Classics can be intimidating. They have a reputation of being too highbrow and incomprehensible for us mere mortals. We at Books on the Hill, however, think that is just not true. Classics speak of a universal theme we all have first hand experience of: love, loss, friendship, hope. They are for all of us. To tackle this, come along to our Book Club focusing on "The Classics" from recent and not so recent history.
For February, along the theme of love, we have chosen Lady Chatterley's Lover by D H Lawrence as our Classics Book Club book.
To book your place please click here, or to purchase a year long subscription to our Classics Book Club, please click here.
This Book Club will be held on the last Thursday of the month, and is suitable for ages 18+. Tea and coffee will be provided, as well as glasses should you chose to bring your own tipple.
About the book -
In the bleak aftermath of World War I, Constance, Lady Chatterley, is a young woman trapped in an unfulfilling marriage to an aristocrat whose war wounds have left him paralysed.
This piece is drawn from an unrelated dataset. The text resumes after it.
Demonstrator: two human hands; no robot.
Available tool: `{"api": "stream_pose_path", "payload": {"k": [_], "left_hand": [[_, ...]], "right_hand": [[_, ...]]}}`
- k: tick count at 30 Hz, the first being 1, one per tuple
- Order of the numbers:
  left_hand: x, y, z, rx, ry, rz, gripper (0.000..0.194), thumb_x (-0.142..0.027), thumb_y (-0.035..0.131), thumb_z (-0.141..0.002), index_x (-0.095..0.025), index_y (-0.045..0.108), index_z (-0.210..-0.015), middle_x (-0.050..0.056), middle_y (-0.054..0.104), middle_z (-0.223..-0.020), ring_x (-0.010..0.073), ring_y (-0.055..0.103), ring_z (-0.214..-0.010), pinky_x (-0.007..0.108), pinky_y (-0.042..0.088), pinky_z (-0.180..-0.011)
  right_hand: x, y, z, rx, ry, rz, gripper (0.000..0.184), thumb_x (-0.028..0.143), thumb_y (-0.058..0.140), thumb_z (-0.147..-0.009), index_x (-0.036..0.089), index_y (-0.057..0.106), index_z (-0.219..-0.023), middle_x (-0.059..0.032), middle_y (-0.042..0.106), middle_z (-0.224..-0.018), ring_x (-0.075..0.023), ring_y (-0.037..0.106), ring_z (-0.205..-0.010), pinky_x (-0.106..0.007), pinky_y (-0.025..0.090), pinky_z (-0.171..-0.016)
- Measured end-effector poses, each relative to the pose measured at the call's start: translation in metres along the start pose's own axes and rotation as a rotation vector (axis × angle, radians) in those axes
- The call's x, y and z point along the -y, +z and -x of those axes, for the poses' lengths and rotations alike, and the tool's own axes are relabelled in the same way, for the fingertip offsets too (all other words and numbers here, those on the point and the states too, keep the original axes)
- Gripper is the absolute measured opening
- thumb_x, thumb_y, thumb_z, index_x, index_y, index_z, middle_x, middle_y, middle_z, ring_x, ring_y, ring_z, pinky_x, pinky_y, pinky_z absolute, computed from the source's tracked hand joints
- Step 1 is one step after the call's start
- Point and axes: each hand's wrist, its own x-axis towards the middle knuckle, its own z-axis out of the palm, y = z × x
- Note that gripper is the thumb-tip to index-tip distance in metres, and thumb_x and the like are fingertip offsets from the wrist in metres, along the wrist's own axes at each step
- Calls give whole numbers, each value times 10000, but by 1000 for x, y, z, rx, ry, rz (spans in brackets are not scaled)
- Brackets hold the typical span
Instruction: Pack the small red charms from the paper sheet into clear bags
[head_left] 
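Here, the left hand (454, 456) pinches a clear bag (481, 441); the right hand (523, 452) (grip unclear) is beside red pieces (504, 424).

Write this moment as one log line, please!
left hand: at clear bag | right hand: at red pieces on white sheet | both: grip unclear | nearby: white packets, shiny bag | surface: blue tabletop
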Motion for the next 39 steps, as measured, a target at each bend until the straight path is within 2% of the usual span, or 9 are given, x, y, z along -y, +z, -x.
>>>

With her husband's encouragement, she enters into a liaison with Oliver Mellors, the gamekeeper on their country estate in Nottinghamshire. As this illicit relationship grows into tenderness, mutual respect and sensual passion, Constance discovers that true fulfilment requires a real connection of both mind and body.
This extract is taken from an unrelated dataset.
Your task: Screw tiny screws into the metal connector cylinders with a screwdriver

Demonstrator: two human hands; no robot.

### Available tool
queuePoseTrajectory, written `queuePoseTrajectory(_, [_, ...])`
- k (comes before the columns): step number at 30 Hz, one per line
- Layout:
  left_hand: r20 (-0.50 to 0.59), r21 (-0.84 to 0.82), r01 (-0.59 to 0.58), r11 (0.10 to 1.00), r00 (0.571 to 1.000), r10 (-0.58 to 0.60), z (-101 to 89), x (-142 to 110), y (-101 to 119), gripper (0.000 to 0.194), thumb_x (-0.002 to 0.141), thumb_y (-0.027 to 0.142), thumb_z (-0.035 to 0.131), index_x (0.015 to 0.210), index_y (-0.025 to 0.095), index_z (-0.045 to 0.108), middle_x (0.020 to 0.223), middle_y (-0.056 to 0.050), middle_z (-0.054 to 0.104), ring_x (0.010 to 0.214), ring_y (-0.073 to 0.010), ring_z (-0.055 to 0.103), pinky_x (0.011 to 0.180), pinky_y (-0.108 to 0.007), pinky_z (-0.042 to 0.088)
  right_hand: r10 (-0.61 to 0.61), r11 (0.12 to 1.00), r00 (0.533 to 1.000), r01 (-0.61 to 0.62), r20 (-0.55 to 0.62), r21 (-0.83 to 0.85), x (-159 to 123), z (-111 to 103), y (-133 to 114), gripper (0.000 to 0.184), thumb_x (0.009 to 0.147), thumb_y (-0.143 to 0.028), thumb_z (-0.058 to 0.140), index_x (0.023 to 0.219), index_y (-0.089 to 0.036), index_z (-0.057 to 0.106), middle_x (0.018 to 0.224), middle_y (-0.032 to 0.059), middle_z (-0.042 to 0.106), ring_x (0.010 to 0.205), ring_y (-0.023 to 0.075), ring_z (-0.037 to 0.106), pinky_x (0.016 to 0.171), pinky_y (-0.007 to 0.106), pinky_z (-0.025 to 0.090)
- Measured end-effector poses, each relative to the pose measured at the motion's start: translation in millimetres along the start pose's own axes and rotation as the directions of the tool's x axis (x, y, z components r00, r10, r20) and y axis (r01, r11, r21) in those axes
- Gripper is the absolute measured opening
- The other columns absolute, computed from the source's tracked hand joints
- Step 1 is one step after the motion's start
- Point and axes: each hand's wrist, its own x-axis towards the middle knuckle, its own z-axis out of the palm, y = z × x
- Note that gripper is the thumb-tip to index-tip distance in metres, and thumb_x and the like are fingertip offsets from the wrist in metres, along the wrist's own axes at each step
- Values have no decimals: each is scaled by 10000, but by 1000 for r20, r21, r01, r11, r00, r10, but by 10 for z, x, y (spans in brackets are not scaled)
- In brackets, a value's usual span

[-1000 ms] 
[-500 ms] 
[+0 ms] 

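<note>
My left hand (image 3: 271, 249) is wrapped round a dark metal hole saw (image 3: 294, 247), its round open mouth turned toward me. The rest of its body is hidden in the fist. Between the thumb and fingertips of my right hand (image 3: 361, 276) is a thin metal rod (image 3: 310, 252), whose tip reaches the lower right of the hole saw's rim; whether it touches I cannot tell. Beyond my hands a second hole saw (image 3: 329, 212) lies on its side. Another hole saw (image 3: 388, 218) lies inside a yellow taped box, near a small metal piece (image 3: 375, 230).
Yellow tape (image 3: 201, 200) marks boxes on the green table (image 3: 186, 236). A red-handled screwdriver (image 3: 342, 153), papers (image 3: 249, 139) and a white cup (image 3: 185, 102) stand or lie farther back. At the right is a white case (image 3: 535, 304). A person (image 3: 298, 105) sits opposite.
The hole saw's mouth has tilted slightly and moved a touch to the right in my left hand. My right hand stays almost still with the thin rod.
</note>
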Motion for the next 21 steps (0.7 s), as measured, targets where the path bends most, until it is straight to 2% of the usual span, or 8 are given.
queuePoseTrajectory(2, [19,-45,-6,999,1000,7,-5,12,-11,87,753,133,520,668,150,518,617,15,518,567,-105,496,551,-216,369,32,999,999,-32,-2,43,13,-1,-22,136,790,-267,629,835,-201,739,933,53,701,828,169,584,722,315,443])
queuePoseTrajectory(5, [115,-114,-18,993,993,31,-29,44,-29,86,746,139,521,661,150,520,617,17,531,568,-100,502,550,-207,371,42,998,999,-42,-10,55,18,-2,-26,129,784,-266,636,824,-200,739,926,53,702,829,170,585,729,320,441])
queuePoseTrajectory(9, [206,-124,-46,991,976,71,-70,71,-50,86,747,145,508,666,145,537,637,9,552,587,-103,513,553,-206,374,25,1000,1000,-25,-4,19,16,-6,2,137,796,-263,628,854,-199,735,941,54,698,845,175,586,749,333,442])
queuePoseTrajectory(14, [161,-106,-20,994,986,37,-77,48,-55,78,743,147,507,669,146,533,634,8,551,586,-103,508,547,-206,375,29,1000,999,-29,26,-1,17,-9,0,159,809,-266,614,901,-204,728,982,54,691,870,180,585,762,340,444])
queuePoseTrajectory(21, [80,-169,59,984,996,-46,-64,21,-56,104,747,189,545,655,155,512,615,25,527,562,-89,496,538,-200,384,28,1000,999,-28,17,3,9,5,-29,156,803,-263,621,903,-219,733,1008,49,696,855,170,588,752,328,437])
Lady Chatterley's Lover shocked its original audience with its vindication of adulterous love across the class divide as well as its explicit descriptions of sex. It retains its power today as a hymn to erotic love and as an impassioned treatise on 'tender-hearted fucking' as a means to salvation from the horrors of war and the sterility of modern life. It is all the more poignant that Lawrence wrote this book - three times over - while he was dying from tuberculosis.
The modern world was not interested in its salvation. Lawrence had Lady Chatterley privately printed in Italy in 1928, but strict obscenity laws in the UK rendered it unpublishable there for more than thirty years.